# Compare Relationships across all labels between 2 versions

## Importing

In [None]:
import os
import logging
import configparser
import pandas as pd
from neo4j import GraphDatabase

## Get Current Path

In [None]:
# Setup
current_path = os.path.dirname(os.path.realpath("relationships.ipynb"))
# current_path = os.path.dirname(os.path.realpath('f0153.ipynb'))

## Read Config File 

In [None]:
config = configparser.ConfigParser()
config.read(f"{current_path}/config.ini")
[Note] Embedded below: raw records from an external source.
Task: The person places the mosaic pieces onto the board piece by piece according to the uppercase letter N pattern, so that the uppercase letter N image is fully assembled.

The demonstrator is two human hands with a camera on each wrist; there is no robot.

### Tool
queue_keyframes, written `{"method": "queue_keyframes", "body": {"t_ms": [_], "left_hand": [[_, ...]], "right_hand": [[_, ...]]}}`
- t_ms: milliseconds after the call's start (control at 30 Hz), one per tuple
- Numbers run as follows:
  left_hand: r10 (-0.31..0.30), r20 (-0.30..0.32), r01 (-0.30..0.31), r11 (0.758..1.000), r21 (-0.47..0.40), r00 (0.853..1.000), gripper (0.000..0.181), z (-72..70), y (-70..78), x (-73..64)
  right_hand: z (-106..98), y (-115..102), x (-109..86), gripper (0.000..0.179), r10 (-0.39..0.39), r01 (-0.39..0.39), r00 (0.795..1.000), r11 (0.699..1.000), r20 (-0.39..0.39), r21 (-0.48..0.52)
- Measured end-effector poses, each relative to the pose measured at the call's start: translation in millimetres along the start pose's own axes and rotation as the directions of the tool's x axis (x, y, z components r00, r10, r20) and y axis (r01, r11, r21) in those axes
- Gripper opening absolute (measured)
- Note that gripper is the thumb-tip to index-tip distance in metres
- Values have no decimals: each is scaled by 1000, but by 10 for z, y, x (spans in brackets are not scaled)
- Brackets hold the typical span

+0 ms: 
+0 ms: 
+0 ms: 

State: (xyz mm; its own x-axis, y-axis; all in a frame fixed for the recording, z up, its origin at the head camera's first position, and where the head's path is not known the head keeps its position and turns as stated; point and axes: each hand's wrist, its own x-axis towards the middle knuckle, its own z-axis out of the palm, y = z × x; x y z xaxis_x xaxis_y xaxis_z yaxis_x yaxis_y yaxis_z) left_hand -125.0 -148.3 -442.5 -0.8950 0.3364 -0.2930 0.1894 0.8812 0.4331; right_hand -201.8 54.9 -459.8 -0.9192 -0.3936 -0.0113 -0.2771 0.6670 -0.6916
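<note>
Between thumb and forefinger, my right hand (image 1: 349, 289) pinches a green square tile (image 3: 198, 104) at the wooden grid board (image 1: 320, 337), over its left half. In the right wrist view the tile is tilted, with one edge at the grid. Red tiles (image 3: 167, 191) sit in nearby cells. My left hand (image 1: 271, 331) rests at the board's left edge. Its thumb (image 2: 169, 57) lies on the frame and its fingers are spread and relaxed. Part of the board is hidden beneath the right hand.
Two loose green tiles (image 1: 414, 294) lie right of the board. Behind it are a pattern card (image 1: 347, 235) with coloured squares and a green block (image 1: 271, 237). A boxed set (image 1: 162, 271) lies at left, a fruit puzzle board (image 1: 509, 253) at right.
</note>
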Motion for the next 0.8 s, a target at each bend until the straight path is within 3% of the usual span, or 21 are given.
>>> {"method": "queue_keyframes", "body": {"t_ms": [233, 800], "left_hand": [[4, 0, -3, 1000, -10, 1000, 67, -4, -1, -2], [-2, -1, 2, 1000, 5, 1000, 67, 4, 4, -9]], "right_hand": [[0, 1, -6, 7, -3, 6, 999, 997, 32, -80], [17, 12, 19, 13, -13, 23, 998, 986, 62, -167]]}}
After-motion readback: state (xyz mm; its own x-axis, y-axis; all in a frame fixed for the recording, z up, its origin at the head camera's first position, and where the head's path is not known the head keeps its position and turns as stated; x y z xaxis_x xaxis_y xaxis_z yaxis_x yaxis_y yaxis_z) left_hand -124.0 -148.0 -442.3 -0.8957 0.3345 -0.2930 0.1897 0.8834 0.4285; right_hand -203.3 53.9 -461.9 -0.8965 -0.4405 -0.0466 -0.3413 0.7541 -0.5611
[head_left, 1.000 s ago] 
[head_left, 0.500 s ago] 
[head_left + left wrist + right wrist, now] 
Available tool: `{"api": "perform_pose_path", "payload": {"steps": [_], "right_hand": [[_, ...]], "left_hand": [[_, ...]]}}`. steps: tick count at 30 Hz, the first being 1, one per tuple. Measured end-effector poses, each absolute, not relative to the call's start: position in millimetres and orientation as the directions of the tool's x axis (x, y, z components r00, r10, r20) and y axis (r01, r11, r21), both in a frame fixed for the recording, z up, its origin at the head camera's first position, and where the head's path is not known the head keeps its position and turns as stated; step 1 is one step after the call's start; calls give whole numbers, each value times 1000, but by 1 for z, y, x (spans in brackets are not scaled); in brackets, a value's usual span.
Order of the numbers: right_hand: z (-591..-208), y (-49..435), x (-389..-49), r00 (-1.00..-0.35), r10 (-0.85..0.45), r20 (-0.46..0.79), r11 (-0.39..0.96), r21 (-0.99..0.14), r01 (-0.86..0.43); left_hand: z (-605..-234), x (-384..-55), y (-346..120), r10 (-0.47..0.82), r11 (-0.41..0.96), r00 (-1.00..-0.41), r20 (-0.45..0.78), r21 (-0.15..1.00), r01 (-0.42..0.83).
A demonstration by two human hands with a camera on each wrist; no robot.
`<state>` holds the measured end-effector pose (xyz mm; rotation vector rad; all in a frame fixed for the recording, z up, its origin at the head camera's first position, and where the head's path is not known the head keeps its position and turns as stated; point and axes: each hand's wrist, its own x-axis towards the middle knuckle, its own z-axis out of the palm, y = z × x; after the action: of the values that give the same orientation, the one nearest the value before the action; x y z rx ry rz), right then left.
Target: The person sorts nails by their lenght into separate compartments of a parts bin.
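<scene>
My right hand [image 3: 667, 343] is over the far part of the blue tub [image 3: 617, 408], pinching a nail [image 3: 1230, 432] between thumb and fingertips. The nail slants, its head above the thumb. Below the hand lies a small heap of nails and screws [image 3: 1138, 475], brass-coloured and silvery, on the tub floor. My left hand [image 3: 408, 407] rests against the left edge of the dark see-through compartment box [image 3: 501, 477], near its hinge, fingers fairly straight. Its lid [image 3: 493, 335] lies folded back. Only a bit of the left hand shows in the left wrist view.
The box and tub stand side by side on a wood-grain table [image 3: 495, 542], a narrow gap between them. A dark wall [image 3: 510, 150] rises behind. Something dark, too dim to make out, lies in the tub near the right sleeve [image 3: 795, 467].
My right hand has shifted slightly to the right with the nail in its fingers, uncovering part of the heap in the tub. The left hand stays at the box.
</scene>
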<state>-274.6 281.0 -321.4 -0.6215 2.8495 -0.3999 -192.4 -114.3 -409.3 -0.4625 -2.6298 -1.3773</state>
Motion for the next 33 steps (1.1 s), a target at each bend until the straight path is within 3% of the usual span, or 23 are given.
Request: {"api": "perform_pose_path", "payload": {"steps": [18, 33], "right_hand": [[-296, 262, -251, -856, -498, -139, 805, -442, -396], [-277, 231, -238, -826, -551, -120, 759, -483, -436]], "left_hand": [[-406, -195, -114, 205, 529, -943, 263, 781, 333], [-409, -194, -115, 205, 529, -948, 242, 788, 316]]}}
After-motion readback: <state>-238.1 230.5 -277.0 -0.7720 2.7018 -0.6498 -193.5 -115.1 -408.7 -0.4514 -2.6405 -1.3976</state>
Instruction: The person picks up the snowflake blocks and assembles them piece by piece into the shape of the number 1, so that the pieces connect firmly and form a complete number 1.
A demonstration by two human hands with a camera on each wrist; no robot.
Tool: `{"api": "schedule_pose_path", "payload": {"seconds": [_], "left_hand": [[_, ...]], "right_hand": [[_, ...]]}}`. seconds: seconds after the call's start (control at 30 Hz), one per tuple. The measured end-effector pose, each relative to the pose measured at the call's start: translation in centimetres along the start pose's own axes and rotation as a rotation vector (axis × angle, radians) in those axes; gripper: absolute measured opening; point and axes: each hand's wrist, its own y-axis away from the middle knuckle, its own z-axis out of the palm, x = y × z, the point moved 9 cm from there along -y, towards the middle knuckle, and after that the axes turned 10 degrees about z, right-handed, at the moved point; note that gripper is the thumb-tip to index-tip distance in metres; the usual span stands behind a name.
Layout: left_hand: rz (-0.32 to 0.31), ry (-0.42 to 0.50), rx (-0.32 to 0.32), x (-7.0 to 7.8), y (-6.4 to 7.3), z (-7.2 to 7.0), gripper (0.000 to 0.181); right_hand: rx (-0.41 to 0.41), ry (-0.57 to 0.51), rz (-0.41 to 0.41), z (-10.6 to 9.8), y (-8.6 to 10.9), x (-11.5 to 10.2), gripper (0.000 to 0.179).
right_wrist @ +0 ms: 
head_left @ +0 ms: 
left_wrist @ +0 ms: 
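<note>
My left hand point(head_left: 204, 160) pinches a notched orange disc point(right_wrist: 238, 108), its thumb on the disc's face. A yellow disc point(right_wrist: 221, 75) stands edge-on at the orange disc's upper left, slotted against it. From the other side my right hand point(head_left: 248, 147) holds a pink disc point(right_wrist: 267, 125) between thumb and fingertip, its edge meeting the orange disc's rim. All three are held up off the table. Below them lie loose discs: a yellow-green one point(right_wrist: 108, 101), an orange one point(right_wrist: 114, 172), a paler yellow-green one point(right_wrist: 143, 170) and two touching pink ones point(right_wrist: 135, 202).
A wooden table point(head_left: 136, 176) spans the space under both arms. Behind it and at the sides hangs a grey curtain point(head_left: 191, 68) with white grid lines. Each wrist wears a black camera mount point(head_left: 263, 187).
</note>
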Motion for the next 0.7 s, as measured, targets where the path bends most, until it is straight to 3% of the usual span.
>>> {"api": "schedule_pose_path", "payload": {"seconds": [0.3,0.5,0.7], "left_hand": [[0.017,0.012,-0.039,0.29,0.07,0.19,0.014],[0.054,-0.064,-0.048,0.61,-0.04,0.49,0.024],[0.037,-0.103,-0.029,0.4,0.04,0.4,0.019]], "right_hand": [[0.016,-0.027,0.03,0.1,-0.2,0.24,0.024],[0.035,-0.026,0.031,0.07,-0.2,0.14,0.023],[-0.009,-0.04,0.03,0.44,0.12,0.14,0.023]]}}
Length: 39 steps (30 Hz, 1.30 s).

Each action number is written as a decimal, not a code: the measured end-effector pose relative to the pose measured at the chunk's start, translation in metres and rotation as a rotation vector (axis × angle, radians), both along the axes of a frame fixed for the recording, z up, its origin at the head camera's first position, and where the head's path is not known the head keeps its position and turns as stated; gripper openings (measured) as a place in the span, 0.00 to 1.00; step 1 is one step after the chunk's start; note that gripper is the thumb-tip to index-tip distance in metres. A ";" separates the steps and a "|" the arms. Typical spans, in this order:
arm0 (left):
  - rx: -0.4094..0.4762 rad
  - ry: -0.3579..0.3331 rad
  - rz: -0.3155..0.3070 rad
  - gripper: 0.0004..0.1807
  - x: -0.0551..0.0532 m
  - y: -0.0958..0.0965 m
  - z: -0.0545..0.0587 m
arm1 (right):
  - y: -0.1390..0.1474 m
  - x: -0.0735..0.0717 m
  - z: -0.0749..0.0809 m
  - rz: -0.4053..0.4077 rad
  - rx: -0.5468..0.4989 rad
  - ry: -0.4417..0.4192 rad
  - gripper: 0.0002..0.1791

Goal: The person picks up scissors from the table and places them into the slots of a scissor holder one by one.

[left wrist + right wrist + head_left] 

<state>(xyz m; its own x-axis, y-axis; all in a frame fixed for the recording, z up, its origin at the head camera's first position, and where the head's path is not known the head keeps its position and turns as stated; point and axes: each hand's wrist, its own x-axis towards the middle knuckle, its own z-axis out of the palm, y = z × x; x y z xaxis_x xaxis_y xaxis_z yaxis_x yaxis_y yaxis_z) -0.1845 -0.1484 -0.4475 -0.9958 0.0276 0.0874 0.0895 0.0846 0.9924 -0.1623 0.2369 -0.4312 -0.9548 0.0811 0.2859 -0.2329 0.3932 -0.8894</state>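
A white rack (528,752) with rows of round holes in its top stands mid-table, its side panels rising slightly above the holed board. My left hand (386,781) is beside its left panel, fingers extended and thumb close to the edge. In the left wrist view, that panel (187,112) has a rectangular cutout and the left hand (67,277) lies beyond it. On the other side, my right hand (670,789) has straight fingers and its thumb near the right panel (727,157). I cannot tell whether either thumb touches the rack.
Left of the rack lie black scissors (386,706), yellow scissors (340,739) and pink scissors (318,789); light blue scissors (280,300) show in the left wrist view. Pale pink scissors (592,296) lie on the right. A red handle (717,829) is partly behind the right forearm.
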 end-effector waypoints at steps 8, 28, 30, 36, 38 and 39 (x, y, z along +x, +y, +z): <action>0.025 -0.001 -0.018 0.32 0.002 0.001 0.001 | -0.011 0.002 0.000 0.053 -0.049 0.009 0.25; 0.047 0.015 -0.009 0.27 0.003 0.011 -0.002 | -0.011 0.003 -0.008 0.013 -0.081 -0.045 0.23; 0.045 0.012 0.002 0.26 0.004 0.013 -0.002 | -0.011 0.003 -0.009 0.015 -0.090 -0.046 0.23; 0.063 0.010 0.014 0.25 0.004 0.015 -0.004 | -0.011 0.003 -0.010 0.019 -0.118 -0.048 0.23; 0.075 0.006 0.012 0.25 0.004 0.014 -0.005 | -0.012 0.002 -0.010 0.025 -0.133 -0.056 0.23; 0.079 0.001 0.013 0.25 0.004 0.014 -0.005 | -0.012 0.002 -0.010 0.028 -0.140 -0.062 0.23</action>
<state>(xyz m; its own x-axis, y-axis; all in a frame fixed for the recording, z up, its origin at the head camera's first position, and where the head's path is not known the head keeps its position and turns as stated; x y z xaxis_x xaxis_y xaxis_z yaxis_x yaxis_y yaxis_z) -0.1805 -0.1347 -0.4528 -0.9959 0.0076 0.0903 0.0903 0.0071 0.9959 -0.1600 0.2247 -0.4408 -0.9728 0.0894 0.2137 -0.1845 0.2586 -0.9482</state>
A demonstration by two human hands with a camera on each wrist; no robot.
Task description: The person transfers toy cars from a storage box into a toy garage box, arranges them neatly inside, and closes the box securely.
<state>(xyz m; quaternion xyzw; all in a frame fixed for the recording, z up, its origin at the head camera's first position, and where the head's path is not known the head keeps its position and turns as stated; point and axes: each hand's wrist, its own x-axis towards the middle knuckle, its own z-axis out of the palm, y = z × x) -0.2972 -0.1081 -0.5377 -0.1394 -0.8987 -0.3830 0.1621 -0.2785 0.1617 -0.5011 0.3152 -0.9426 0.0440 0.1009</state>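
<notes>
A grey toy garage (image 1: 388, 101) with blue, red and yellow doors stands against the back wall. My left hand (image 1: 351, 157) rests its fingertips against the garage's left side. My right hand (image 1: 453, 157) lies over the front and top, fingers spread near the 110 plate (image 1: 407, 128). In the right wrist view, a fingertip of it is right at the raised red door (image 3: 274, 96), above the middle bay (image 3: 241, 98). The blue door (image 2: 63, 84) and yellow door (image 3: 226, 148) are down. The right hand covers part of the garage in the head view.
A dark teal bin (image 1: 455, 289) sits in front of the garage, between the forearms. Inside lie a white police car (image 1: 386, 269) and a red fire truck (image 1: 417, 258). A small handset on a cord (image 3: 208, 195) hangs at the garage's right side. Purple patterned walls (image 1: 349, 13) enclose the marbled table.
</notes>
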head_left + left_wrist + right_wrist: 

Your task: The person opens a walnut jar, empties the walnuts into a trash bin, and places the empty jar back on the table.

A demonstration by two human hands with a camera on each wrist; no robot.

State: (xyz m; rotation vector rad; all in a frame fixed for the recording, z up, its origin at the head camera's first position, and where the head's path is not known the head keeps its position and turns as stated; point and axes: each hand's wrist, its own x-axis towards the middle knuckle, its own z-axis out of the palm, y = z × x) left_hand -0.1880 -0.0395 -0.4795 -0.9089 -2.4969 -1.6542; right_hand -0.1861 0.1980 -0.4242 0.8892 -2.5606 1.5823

neo4j_uri_old = config['DEFAULT']['Neo4j-Uri-old']
neo4j_uri_new = config['DEFAULT']['Neo4j-Uri-new']
username = config['DEFAULT']['Neo4j-Username']
password_old = config['DEFAULT']['Neo4j-Password-old']
password_new = config['DEFAULT']['Neo4j-Password-new']
output_folder = config['DEFAULT']['Output-Folder']

## Setup Log 

In [None]:
logging.basicConfig(
    filename=f"{current_path}/relationship_diff_all.log",
    level=logging.INFO,
    format='%(asctime)s | %(levelname)s | %(message)s'
)

print("Comparing relationship differences by start label")

## Helper Functions to Query Relationships 

In [None]:
def run_query(driver, query):
    with driver.session() as session:
        result = session.run(query)
        return pd.DataFrame([dict(r) for r in result])

def get_graph_version(driver):
    query = "MATCH (n:version) RETURN n.version AS version LIMIT 1"
    try:
        df = run_query(driver, query)
        return df.iloc[0]['version']
    except Exception as e:
        logging.warning(f"Couldn't fetch version info: {e}")
        return "unknown"

def get_relationships_by_label(driver, label):
    query = f"""
    MATCH (a:`{label}`)-[r]->(b)
    RETURN 
        '{label}' AS start_node_type,
        a.source AS start_node_source,
        type(r) AS relationship_type,
        labels(b) AS target_node_labels,
        b.source AS target_node_source,
        count(*) AS count
    """
    return run_query(driver, query)

core_labels = ["researcher", "publication", "dataset", "grant", "organisation"]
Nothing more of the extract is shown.